Una vez asistí a un mitin de Julio Anguita, por los noventa, su época de gloria política y mediática. En dos minutos nos relató la historia de la Humanidad como si fuera un testigo presencial, en minuto y medio argumentó la incuestionable superioridad del comunismo como ética común y proyecto político emancipador y sentadas ambas premisas llegó enseguida a la conclusión: había que sacar del Gobierno a Felipe González. Felipe era lo peor de lo peor y el PSOE ya no es que fuera socialdemócrata -es decir, una estafa decorativa- sino que actuaba como una fuerza reaccionaria. La alternativa era IU, e incluso mencionó la expresión sorprasso, extraída caprichosamente de experiencia política italiana, porque allí el PCI tenía verdaderas oportunidades de adelantar a la Democracia Cristiana, no al minúsculo Partido Socialista Italiano. Cuando me he enterado de su muerte he recordado a Anguita indignado, reclamando para así la categoría de izquierda secuestrada por los socialistas, que llevaban más de una década engañando a la gente, nosotros somos la izquierda, la izquierda de verdad, la izquierda popular?

En las elecciones de 1996 IU alcanzó su techo histórico, 21 diputados, un 10% del voto emitido. Un porcentaje muy similar al que alcanzó el PCE de Santiago Carrillo en las elecciones de 1979, aunque los comunistas consiguieran entonces 23 actas. El potencial electoral de los comunistas y sus diminutos satélites no daba para más surfeando incluso sobre los mefíticos escándalos que sacudieron los últimos años del felipismo. Para mí IU, el penúltimo intento de la izquierda comunista y poscomunista para no caer en la irrelevancia electoral, fue más o menos un descubrimiento epistemológico: esa, efectivamente, era la izquierda nutrida por el leninismo y el imaginario soviético, y en eso, efectivamente, Anguita tenía toda la razón. Cuba, por ejemplo, no podía excusarse como un experimento de liberación que salió mal: Cuba era verdaderamente comunista, porque la aplicación de las tesis comunistas derivaba, inevitablemente, en la militarización de la sociedad, las cartillas de racionamiento, la desaparición de las libertades públicas y la eternización de una oligarquía sustentada en la opresión, la violencia y una apabullante aparato de propaganda. Conviene leer las crueles reflexiones de Pablo Iglesias entre 2010 y 2011 sobre el fracaso de IU, en la que trabajó fugazmente de asesor: "Ustedes están enamorados románticamente de la derrota".

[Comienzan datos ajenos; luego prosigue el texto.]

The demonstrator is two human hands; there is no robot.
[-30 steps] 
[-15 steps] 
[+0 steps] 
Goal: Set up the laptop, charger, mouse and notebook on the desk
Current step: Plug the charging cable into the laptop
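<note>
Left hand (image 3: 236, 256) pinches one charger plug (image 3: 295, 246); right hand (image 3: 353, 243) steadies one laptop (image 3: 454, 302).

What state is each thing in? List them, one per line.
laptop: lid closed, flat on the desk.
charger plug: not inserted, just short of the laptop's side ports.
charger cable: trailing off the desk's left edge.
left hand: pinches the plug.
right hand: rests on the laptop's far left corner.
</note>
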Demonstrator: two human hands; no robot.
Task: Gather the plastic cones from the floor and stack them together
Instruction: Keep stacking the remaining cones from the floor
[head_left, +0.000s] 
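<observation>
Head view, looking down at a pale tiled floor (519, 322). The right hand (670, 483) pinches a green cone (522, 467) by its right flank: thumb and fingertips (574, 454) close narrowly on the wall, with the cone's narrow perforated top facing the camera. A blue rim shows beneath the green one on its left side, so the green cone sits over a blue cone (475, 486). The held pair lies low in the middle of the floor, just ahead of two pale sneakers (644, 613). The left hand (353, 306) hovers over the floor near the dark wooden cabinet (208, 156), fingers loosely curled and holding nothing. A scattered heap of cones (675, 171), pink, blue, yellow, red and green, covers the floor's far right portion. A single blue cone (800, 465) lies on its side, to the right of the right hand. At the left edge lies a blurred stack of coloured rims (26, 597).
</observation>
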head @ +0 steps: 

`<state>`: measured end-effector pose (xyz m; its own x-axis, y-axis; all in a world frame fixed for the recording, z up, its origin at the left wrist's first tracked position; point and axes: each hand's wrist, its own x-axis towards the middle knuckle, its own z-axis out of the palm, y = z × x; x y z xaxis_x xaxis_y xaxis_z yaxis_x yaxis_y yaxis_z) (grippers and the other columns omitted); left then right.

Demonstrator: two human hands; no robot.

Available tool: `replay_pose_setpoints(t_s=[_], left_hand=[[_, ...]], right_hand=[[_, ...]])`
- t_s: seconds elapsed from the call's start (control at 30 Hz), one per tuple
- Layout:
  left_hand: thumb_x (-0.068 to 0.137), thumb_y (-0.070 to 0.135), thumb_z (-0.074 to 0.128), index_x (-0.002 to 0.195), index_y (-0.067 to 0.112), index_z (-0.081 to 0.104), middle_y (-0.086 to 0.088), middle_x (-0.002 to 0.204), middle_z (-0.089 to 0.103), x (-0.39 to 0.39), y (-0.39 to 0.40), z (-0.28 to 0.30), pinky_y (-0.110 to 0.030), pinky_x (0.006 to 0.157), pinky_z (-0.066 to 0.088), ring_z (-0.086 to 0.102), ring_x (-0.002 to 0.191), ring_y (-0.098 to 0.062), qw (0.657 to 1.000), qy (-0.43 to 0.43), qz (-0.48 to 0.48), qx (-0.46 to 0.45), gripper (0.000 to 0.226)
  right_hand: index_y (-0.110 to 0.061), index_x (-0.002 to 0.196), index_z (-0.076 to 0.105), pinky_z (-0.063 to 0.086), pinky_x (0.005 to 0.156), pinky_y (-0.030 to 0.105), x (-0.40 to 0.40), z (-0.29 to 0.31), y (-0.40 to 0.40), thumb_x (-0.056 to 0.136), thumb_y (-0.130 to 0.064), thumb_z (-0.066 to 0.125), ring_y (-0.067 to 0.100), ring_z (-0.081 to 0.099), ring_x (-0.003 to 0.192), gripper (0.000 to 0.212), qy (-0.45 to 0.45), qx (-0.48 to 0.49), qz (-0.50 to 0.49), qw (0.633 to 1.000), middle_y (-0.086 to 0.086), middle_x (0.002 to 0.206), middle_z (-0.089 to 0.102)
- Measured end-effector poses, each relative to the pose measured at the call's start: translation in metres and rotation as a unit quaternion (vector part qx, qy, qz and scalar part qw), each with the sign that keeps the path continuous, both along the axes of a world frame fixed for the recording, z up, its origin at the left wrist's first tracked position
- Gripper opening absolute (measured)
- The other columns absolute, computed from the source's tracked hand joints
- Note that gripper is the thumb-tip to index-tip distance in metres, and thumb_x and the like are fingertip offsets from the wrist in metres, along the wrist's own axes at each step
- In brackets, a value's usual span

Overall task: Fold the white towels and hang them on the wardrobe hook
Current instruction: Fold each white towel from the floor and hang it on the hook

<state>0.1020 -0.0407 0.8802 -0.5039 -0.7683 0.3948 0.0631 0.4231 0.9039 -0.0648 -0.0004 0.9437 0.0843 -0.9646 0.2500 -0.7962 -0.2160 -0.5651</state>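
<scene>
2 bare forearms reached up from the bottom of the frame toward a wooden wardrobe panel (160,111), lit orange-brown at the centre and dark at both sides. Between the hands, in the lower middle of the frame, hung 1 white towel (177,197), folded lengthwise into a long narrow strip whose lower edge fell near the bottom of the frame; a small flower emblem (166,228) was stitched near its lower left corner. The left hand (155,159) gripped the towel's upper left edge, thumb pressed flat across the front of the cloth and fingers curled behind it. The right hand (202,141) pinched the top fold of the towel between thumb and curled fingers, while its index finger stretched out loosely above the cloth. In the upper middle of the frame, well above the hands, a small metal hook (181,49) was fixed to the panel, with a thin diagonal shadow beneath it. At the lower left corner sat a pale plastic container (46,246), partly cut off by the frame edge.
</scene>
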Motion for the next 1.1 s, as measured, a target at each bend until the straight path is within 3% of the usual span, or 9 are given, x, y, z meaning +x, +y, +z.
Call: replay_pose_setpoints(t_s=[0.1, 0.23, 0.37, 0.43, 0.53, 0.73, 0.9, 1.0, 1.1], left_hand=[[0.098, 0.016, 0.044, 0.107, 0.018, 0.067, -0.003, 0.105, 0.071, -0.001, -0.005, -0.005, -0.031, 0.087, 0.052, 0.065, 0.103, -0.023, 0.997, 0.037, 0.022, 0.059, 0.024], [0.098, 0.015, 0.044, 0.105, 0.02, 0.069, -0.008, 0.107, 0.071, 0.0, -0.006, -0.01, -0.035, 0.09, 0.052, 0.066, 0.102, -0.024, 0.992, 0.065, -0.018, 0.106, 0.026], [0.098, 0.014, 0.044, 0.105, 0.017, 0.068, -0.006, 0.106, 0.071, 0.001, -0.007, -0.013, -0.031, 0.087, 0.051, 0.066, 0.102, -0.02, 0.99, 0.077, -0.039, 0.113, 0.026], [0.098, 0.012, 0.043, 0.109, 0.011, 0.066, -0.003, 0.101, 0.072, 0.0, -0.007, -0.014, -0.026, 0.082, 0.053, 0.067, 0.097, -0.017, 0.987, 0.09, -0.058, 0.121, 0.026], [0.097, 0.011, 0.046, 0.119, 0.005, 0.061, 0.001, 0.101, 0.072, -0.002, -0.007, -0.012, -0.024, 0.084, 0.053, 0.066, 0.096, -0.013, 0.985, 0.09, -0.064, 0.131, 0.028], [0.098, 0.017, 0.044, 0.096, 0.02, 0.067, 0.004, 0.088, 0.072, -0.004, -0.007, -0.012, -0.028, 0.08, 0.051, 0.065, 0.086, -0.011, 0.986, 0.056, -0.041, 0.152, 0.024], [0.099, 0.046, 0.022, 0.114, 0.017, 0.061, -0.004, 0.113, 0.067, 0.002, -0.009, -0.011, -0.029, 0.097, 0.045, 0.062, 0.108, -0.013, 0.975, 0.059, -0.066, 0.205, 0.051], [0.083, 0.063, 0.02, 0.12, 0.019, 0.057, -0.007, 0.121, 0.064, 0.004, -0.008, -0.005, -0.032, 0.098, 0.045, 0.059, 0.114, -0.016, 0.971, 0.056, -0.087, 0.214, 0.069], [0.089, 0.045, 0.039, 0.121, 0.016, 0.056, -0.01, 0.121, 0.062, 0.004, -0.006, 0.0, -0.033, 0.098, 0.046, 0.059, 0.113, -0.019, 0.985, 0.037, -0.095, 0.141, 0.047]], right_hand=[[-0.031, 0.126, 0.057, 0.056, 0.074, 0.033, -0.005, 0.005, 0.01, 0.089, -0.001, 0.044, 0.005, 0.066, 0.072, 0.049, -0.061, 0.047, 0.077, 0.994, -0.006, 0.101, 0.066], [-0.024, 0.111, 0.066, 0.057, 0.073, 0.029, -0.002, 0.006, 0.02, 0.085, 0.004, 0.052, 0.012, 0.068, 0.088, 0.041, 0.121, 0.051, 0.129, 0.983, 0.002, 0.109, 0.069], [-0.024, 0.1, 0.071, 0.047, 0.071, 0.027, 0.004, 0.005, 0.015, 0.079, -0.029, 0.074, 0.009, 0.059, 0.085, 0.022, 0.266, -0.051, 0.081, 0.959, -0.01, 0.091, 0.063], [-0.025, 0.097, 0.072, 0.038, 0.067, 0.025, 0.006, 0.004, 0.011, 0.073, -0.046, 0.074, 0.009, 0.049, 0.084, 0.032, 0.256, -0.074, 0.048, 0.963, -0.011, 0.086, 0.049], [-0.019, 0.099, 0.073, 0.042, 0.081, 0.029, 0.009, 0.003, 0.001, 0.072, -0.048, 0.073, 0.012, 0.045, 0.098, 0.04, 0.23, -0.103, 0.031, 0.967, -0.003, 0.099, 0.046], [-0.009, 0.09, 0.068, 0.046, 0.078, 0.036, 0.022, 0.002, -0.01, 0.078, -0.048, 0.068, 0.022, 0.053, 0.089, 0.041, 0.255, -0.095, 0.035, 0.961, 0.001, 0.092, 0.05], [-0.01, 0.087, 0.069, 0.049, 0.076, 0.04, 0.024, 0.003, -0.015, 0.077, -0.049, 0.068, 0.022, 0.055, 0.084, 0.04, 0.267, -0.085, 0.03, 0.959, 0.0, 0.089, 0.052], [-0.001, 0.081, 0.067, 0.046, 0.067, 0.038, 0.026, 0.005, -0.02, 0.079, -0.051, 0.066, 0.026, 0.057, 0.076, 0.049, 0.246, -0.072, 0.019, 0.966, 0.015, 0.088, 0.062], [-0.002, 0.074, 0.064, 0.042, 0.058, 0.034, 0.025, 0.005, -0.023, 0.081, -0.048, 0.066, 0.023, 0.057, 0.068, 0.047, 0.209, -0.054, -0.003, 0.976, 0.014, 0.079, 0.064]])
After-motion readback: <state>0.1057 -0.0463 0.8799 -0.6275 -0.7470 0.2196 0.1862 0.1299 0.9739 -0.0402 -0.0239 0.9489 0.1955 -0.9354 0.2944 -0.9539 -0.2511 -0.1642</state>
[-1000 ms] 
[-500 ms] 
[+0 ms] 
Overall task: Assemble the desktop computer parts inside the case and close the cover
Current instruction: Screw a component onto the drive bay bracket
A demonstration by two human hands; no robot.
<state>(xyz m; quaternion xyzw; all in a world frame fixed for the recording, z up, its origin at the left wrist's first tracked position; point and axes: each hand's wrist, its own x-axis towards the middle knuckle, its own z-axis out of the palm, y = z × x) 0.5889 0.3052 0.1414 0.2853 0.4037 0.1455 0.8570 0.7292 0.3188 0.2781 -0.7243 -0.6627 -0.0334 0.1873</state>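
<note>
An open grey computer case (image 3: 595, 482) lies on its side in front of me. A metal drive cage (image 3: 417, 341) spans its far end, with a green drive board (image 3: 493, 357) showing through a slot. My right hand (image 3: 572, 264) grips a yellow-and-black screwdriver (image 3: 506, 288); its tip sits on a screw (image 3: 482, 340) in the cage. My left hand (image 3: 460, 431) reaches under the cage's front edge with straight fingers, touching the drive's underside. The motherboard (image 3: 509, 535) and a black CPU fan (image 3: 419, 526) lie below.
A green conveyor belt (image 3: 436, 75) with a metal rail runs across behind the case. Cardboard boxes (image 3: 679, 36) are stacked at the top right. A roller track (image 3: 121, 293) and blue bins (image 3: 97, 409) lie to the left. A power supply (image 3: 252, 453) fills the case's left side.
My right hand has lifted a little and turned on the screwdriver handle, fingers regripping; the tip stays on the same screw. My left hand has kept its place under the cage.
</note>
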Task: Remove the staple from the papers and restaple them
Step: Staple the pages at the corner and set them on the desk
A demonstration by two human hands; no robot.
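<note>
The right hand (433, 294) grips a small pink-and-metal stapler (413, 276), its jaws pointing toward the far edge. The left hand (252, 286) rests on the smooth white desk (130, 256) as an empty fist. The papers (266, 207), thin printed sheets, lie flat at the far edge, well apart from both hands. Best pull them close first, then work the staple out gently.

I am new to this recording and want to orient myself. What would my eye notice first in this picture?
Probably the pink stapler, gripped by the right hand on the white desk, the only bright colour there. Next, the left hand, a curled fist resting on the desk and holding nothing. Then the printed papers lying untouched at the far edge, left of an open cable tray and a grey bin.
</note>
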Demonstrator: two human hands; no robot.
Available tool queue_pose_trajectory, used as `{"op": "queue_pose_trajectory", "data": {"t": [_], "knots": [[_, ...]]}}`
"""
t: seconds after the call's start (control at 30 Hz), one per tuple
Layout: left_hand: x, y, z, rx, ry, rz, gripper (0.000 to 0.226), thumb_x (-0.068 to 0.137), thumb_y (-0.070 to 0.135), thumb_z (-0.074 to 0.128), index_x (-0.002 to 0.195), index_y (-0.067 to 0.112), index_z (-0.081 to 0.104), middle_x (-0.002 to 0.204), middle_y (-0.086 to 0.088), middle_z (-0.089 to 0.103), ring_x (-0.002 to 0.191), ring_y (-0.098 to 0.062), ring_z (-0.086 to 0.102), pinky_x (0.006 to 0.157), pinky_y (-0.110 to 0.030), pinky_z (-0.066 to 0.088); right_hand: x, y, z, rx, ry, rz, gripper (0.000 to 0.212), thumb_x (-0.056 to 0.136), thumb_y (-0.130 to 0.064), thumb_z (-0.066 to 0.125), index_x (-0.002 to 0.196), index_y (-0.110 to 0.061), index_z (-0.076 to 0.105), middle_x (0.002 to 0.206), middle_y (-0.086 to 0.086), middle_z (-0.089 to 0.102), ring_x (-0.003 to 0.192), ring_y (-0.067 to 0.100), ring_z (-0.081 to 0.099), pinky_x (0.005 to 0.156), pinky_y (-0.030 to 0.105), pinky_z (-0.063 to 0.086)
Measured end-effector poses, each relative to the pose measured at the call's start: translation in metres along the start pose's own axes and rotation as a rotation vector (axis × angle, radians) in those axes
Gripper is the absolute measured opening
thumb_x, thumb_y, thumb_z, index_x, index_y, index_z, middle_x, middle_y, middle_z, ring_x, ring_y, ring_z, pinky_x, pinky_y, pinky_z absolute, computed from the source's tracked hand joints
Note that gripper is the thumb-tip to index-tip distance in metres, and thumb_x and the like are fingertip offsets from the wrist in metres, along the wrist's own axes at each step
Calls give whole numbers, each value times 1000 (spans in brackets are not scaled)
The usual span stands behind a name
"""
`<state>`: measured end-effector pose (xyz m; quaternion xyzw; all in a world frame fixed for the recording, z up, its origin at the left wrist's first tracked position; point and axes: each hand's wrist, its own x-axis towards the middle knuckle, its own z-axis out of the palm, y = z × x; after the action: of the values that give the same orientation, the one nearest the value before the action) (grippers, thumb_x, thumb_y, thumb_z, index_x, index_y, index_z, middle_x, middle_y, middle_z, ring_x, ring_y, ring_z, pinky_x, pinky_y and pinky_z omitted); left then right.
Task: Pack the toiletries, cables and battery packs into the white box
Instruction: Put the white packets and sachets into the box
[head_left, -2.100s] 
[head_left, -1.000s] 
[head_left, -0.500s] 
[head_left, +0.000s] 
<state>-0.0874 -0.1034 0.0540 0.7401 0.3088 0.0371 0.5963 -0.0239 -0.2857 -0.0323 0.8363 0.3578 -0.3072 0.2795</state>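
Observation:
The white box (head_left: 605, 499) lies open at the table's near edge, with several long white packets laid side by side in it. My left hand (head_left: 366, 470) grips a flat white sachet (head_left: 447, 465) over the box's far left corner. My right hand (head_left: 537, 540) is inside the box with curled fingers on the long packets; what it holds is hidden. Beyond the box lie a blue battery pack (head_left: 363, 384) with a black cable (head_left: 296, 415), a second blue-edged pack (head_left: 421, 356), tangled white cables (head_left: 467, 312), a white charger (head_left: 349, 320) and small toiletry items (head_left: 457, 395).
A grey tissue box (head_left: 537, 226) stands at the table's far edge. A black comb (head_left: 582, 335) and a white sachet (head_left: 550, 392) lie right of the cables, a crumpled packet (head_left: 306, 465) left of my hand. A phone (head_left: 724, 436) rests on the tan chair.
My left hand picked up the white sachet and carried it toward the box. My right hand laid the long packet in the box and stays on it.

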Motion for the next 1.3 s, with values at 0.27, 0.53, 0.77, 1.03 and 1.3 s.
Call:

Anguita estaba convencido de que en la derrota frente al Mal brillaba una dignidad de la que carecía el éxito, siempre sospechoso, siempre ruin y pequeño burgués. En la realidad lo más importante no era el programa, programa, programa, sino sus corajudas y gratificantes convicciones morales, que a partir de cierto momento ya no cabían en ningún partido. "Tiene la egomanía de un mal educado y la desarmante grosería de un niño mimado", escribió Manuel Vázquez Montalbán, quien muy raramente censuraba a un camarada. Aunque su habilidad política era innegable, curtido en miles de batallas aparatistas, más que un dirigente político era un orador y más que un orador un profeta permanentemente airado y con menos dudas que un horno de arcilla. Era capaz de afearle la conducta a los que le admiraban porque era a la vez un perdedor, un pozo de indignación y un hombre honrado, pero nunca le votaron. Él, que siempre lo tuvo casi todo claro, fue víctima de ese malentendido: puedes respetar a un comunista sin necesidad de votarle. Al final se dejaba visitar y piropear como las señoras mayores que han amado mucho o que siempre, secretamente, han estado solas.